━━ Records to process ━━
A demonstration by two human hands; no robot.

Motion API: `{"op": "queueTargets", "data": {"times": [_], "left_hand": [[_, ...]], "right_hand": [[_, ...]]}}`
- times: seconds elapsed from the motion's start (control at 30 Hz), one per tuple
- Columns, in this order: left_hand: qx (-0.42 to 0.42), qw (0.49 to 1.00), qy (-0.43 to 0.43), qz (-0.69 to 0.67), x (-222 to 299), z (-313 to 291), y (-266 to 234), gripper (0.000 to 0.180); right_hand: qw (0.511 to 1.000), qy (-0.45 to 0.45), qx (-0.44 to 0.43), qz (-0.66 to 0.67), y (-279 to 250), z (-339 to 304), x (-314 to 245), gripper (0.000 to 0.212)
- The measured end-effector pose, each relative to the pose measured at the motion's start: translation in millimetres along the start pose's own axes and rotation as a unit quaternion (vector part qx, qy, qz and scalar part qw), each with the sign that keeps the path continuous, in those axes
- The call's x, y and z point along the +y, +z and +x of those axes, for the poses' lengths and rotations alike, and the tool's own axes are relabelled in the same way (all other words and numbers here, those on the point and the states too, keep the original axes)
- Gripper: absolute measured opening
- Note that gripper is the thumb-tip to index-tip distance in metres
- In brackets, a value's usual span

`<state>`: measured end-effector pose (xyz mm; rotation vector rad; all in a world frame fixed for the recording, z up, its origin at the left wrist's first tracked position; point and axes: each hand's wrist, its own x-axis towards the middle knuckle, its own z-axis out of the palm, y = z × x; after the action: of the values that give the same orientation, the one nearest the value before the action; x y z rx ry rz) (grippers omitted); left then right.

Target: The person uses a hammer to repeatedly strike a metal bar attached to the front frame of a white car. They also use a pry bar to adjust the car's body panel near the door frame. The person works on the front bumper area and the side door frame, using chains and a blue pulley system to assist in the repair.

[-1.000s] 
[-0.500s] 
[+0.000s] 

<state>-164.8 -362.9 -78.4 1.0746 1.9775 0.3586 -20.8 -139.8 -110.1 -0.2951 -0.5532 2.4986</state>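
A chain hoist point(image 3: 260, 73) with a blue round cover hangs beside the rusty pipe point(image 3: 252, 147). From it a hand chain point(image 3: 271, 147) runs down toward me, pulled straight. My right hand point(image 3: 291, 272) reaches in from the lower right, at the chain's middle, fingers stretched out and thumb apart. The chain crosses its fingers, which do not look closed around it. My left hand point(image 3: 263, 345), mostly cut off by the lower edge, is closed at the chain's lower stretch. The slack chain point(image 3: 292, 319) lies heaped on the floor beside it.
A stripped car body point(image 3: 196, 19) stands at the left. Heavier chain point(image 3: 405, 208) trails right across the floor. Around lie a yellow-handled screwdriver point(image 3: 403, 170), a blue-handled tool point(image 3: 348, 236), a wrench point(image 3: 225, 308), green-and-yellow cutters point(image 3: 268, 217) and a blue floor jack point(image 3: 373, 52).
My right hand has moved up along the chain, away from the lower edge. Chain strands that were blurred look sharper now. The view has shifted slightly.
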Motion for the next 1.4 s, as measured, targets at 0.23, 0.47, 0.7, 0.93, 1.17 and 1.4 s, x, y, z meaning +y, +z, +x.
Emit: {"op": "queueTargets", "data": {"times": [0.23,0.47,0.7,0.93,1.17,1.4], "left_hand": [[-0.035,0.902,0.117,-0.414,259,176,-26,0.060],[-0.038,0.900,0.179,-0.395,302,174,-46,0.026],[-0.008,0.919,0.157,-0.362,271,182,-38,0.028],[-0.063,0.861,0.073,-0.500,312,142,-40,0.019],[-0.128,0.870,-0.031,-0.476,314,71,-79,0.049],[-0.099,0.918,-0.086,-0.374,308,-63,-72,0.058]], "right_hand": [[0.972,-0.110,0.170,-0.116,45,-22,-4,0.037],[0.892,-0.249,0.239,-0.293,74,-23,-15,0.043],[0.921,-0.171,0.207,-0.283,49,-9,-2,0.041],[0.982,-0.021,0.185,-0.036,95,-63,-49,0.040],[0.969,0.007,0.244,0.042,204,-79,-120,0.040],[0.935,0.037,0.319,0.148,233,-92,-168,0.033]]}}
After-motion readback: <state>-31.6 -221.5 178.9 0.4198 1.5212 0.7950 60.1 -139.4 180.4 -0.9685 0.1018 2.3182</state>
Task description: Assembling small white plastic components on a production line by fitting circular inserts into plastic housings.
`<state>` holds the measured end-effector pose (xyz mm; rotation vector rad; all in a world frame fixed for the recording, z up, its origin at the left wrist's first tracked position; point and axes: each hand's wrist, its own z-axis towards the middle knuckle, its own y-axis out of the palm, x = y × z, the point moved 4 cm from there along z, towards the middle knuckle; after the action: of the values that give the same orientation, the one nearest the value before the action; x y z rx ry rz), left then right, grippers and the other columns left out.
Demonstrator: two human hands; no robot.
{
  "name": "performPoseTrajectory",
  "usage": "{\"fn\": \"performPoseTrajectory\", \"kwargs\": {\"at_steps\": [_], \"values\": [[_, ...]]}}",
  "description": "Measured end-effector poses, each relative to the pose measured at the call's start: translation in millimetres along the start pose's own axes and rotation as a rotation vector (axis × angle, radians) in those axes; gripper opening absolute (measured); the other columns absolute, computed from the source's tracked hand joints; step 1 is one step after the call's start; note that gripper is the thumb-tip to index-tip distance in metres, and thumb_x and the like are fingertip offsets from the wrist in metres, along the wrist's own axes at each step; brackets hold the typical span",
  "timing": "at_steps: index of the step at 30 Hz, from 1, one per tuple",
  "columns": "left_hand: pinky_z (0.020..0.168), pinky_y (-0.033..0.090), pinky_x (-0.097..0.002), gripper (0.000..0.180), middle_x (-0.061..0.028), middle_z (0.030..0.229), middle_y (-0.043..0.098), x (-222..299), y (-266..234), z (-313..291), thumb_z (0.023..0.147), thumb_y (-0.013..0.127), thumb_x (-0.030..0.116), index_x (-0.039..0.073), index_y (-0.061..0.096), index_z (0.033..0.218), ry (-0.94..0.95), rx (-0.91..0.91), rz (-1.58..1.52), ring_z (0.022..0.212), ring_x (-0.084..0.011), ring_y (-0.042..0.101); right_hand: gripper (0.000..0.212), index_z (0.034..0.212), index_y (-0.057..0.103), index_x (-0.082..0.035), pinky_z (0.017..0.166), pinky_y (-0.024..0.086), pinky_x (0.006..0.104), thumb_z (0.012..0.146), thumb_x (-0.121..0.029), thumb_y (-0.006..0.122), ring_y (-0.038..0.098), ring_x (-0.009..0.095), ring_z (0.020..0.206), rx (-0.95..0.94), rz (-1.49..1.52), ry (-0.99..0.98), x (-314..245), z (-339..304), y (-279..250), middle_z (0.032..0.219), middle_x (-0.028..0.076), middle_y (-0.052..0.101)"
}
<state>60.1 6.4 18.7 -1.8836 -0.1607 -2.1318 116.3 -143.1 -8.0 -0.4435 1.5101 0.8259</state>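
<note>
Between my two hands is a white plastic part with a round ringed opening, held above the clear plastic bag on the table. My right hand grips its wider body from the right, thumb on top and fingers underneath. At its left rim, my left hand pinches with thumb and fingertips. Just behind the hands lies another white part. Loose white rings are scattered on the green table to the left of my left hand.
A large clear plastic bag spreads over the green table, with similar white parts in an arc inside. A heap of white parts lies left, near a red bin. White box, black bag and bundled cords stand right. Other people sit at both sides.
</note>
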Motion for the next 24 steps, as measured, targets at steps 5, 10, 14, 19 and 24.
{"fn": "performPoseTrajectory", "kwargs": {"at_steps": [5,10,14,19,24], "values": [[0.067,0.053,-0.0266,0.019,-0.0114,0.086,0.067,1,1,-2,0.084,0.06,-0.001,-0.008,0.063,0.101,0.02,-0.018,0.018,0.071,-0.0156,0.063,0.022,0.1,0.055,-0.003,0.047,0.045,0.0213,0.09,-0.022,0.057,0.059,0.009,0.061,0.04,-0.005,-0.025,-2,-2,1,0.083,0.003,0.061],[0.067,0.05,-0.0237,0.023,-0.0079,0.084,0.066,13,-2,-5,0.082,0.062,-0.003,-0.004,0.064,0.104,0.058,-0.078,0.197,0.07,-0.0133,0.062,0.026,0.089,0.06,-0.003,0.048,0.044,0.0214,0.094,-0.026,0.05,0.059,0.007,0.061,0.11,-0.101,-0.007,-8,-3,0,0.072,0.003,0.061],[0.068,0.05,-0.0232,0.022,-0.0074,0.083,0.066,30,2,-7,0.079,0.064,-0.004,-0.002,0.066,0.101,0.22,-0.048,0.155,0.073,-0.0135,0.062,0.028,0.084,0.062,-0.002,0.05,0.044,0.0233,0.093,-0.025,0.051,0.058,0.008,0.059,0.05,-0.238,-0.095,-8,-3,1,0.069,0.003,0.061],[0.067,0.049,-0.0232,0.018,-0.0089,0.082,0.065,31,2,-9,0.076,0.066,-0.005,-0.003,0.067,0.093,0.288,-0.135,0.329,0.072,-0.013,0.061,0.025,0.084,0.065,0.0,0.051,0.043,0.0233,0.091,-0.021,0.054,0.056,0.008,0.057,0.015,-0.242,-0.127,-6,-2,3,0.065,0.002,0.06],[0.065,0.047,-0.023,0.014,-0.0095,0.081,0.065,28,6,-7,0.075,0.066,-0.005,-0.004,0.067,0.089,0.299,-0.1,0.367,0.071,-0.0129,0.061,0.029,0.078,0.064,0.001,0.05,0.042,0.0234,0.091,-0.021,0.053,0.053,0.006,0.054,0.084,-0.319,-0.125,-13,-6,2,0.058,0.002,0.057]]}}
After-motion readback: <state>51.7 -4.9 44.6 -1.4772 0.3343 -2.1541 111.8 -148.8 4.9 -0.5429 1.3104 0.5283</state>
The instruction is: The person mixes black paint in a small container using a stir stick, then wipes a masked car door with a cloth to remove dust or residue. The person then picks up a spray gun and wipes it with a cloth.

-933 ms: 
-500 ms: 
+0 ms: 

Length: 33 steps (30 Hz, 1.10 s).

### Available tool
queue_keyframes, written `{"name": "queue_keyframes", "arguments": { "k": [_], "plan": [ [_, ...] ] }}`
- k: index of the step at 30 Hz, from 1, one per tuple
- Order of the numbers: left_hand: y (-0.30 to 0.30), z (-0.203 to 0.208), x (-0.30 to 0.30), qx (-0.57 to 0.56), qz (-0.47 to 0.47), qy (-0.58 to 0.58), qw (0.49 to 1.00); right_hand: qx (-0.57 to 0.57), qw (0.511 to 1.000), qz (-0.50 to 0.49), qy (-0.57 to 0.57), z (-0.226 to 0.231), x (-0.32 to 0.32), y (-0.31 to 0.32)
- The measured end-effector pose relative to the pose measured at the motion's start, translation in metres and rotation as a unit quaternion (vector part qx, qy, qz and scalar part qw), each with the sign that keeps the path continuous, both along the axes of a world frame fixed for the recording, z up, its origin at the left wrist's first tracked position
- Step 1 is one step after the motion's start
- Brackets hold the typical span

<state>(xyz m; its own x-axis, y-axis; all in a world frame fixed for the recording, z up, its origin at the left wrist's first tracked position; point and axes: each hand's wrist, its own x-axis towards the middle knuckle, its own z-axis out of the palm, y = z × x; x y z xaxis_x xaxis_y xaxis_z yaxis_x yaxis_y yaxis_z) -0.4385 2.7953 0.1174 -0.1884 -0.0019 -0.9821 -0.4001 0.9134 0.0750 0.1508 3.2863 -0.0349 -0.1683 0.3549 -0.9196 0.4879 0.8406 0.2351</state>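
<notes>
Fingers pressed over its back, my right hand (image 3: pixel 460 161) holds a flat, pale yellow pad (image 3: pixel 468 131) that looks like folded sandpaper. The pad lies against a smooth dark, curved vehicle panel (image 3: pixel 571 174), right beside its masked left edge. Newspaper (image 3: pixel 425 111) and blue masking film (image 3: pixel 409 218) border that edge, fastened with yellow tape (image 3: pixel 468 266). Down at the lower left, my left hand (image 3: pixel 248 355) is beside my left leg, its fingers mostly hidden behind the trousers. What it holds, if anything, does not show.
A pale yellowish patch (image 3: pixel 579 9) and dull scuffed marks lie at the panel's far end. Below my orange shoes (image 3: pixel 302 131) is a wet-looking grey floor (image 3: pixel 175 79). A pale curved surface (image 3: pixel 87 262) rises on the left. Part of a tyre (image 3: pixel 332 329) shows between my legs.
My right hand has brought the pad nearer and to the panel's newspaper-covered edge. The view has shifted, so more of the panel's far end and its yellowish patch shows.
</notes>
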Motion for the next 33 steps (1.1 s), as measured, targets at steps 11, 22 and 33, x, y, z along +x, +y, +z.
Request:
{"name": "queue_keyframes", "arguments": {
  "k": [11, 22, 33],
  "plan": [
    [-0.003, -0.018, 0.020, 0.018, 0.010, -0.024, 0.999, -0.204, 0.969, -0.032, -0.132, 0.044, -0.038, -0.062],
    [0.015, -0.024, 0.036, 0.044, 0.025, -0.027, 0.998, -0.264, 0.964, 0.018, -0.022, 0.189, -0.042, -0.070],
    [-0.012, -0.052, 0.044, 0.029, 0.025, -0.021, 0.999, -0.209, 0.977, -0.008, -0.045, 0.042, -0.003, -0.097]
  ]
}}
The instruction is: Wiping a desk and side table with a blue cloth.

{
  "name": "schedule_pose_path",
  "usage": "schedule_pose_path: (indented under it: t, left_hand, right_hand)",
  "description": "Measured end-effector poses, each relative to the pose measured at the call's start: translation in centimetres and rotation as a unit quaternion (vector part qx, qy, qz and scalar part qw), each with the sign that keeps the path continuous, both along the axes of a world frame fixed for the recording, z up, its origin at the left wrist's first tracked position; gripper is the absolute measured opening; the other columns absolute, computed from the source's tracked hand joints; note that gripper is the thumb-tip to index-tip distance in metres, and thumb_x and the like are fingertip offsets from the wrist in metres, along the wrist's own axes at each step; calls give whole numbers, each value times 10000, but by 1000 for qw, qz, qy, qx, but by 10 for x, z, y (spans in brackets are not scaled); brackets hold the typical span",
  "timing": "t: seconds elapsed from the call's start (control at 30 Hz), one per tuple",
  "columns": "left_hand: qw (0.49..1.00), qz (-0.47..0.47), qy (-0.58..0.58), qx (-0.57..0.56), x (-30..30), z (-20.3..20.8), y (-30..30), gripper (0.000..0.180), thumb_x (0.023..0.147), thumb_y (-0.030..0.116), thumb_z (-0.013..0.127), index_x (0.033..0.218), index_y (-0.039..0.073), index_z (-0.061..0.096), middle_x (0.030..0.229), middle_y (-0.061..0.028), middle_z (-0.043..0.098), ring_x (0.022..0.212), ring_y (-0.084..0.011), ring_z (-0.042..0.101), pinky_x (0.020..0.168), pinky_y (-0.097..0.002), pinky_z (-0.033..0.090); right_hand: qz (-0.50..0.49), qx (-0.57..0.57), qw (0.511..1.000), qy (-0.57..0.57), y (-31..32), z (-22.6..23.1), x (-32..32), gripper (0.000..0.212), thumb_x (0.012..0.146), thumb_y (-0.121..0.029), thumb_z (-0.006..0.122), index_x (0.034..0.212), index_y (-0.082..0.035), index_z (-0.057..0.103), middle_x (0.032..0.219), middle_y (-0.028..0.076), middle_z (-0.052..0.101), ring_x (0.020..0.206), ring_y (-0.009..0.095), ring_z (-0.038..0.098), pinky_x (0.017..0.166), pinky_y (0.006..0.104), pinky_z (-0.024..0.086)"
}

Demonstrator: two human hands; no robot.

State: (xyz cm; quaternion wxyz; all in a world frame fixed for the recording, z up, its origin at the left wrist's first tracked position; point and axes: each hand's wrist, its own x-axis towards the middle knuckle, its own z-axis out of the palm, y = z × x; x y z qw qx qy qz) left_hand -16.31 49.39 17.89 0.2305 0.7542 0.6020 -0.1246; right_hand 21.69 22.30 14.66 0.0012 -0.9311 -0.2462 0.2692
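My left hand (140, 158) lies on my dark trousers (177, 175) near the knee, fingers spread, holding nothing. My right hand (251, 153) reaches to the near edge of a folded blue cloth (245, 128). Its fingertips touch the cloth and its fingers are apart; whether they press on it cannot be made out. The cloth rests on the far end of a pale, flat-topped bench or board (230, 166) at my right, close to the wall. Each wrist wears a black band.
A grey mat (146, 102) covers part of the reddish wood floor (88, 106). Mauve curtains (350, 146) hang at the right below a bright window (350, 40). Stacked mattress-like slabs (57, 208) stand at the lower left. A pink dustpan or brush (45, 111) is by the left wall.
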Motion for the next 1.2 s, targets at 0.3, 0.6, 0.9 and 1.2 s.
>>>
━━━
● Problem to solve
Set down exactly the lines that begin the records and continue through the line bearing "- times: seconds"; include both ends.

● Written response
A demonstration by two human hands; no robot.

Motion API: `{"op": "queueTargets", "data": {"times": [_], "left_hand": [[_, ...]], "right_hand": [[_, ...]]}}`
- times: seconds elapsed from the motion's start (control at 30 Hz), one per tuple

The response to this exercise is now complete.